Rineloricaria osvaldoi
- Conservation status: Least Concern (IUCN 3.1)

Scientific classification
- Kingdom: Animalia
- Phylum: Chordata
- Class: Actinopterygii
- Order: Siluriformes
- Family: Loricariidae
- Genus: Rineloricaria
- Species: R. osvaldoi
- Binomial name: Rineloricaria osvaldoi Fichberg & Chamon, 2008

= Rineloricaria osvaldoi =

- Authority: Fichberg & Chamon, 2008
- Conservation status: LC

Species of catfish

Rineloricaria osvaldoi is a species of freshwater ray-finned fish belonging to the family Loricariidae, the suckermouth armored catfishes, and the subfamily Loricariinae, the mailed catfishes.

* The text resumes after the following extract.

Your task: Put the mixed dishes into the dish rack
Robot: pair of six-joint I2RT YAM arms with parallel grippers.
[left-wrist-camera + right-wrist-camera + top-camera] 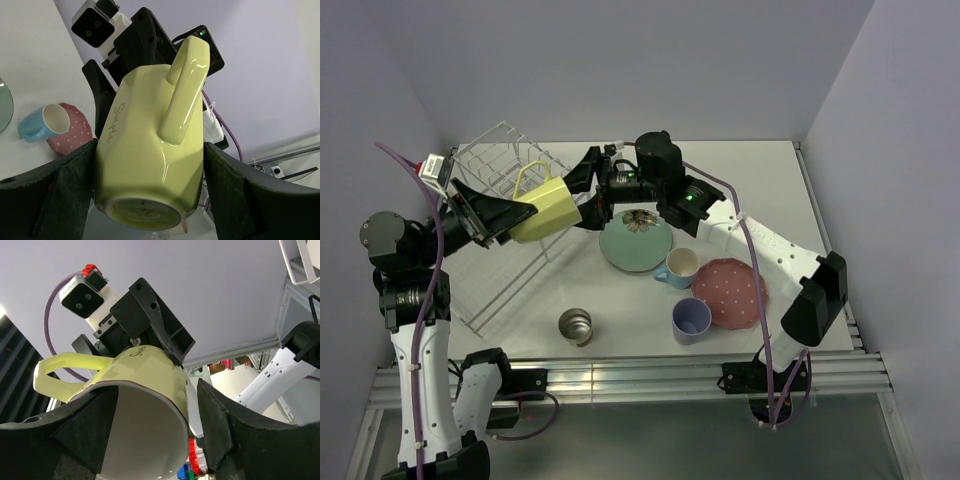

This catfish occurs in the drainage basin of the Vermelho River, which is itself a tributary of the Araguaia River, in the Brazilian state of Goiás. This species reaches a standard length of 16.8 cm and is believed to be a facultative air-breather. The Specific name honors the Brazilian ichthyologist Osvaldo Takeshi Oyakawa, of the Museu de Zoologia da Universidade de São Paulo, who is a specialist in the catfishes in the subfamily Loricariinae.